> _Excerpts from a dataset_:
● ● ●
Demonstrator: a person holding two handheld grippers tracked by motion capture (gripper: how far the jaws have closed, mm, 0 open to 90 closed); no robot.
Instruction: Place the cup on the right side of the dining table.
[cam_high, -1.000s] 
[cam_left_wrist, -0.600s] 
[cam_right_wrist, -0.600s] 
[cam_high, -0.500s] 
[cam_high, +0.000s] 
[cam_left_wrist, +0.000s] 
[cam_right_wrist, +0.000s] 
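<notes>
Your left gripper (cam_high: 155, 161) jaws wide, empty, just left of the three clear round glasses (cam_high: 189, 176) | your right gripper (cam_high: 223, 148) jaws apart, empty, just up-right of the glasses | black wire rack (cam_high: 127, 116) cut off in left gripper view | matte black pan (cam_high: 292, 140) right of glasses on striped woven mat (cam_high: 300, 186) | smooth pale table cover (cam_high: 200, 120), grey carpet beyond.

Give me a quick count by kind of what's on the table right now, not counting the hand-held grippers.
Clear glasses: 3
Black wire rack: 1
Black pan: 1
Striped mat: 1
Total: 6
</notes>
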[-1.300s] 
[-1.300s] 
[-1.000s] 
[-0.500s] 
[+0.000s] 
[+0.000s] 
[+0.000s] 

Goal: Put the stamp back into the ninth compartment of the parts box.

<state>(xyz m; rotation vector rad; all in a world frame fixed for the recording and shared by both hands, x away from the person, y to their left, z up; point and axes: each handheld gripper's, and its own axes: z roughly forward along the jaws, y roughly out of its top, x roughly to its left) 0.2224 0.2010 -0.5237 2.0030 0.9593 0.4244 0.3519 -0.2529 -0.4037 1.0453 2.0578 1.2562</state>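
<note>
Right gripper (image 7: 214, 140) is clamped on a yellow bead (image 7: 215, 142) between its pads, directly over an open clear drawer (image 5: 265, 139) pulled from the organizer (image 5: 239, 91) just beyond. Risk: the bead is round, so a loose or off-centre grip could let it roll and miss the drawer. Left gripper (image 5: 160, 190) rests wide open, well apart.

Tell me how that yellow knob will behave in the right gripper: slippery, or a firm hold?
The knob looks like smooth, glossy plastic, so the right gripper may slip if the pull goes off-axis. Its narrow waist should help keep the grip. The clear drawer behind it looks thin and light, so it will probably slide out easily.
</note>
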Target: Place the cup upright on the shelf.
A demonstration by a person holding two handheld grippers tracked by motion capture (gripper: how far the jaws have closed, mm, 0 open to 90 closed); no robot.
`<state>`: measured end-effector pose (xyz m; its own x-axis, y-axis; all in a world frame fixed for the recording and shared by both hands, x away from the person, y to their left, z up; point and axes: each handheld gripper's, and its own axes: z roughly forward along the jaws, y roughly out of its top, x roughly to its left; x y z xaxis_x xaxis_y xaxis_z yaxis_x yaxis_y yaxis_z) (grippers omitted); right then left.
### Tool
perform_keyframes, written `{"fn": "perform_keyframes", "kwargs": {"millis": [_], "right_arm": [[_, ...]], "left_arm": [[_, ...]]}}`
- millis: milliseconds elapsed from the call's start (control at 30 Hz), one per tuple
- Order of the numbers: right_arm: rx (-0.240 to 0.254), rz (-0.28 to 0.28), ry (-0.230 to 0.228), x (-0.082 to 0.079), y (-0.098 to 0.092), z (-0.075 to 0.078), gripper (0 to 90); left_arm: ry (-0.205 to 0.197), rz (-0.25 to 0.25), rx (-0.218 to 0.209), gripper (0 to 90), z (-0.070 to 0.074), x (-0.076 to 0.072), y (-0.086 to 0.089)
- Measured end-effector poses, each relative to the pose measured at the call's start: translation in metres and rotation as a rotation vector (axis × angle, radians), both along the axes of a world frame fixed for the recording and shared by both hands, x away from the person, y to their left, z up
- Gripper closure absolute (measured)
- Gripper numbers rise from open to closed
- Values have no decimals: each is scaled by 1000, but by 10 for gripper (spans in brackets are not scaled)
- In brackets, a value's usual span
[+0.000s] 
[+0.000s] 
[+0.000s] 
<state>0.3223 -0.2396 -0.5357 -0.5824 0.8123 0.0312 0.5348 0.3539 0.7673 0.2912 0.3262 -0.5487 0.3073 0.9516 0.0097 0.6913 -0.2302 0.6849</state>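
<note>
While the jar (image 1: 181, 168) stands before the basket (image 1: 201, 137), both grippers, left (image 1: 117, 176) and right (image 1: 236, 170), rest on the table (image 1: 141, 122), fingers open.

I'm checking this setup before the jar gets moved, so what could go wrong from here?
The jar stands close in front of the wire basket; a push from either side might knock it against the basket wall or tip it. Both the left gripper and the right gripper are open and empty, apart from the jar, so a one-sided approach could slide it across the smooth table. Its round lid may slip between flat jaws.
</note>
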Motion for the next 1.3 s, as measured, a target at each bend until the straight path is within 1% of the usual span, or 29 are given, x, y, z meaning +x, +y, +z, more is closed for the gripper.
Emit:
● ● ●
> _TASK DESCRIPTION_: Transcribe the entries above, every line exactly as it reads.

> _RESPONSE TO THIS EXERCISE_:
Demonstrator: a person holding two handheld grippers tracked by motion capture (gripper: how far the jaws have closed, mm, 0 open to 90 closed); no robot.
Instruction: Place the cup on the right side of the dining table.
[cam_high, -1.000s] 
[cam_left_wrist, -0.600s] 
[cam_right_wrist, -0.600s] 
[cam_high, -0.500s] 
[cam_high, +0.000s] 
[cam_left_wrist, +0.000s] 
[cam_right_wrist, +0.000s] 
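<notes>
Your left gripper (cam_high: 155, 161) jaws wide, empty, just left of the three clear round glasses (cam_high: 189, 176) | your right gripper (cam_high: 223, 148) jaws apart, empty, just up-right of the glasses | black wire rack (cam_high: 127, 116) cut off in left gripper view | matte black pan (cam_high: 292, 140) right of glasses on striped woven mat (cam_high: 300, 186) | smooth pale table cover (cam_high: 200, 120), grey carpet beyond.

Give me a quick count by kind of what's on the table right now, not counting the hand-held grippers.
Clear glasses: 3
Black wire rack: 1
Black pan: 1
Striped mat: 1
Total: 6
</notes>
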[-1.300s] 
[-1.300s] 
[-1.000s] 
[-0.500s] 
[+0.000s] 
[+0.000s] 
[+0.000s] 

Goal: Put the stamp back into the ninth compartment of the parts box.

<state>(xyz m; rotation vector rad; all in a world frame fixed for the recording and shared by both hands, x away from the person, y to their left, z up; point and axes: each handheld gripper's, and its own axes: z roughly forward along the jaws, y roughly out of its top, x roughly to its left) 0.2224 0.2010 -0.5237 2.0030 0.9593 0.4244 0.3519 -0.2529 -0.4037 1.0453 2.0578 1.2562</state>
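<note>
Right gripper (image 7: 214, 140) is clamped on a yellow bead (image 7: 215, 142) between its pads, directly over an open clear drawer (image 5: 265, 139) pulled from the organizer (image 5: 239, 91) just beyond. Risk: the bead is round, so a loose or off-centre grip could let it roll and miss the drawer. Left gripper (image 5: 160, 190) rests wide open, well apart.

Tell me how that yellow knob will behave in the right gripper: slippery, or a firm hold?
The knob looks like smooth, glossy plastic, so the right gripper may slip if the pull goes off-axis. Its narrow waist should help keep the grip. The clear drawer behind it looks thin and light, so it will probably slide out easily.
</note>
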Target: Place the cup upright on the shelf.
A demonstration by a person holding two handheld grippers tracked by motion capture (gripper: how far the jaws have closed, mm, 0 open to 90 closed); no robot.
`<state>`: measured end-effector pose (xyz m; its own x-axis, y-axis; all in a world frame fixed for the recording and shared by both hands, x away from the person, y to their left, z up; point and axes: each handheld gripper's, and its own axes: z roughly forward along the jaws, y roughly out of its top, x roughly to its left; x y z xaxis_x xaxis_y xaxis_z yaxis_x yaxis_y yaxis_z) (grippers omitted); right then left.
### Tool
perform_keyframes, written `{"fn": "perform_keyframes", "kwargs": {"millis": [_], "right_arm": [[_, ...]], "left_arm": [[_, ...]]}}`
- millis: milliseconds elapsed from the call's start (control at 30 Hz), one per tuple
- Order of the numbers: right_arm: rx (-0.240 to 0.254), rz (-0.28 to 0.28), ry (-0.230 to 0.228), x (-0.082 to 0.079), y (-0.098 to 0.092), z (-0.075 to 0.078), gripper (0 to 90); left_arm: ry (-0.205 to 0.197), rz (-0.25 to 0.25), rx (-0.218 to 0.209), gripper (0 to 90), z (-0.070 to 0.074), x (-0.076 to 0.072), y (-0.086 to 0.089)
- Measured end-effector poses, each relative to the pose measured at the call's start: translation in metres and rotation as a rotation vector (axis × angle, radians), both along the axes of a world frame fixed for the recording and shared by both hands, x away from the person, y to their left, z up
- Gripper closure absolute (measured)
- Gripper numbers rise from open to closed
- Values have no decimals: each is scaled by 1000, but by 10 for gripper (spans in brackets are not scaled)
- In brackets, a value's usual span
[+0.000s] 
[+0.000s] 
[+0.000s] 
<state>0.3223 -0.2396 -0.5357 -0.5824 0.8123 0.0312 0.5348 0.3539 0.7673 0.2912 0.3262 -0.5487 0.3073 0.9516 0.0097 0.6913 -0.2302 0.6849</state>
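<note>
While the jar (image 1: 181, 168) stands before the basket (image 1: 201, 137), both grippers, left (image 1: 117, 176) and right (image 1: 236, 170), rest on the table (image 1: 141, 122), fingers open.

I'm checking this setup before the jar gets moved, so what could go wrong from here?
The jar stands close in front of the wire basket; a push from either side might knock it against the basket wall or tip it. Both the left gripper and the right gripper are open and empty, apart from the jar, so a one-sided approach could slide it across the smooth table. Its round lid may slip between flat jaws.
</note>
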Motion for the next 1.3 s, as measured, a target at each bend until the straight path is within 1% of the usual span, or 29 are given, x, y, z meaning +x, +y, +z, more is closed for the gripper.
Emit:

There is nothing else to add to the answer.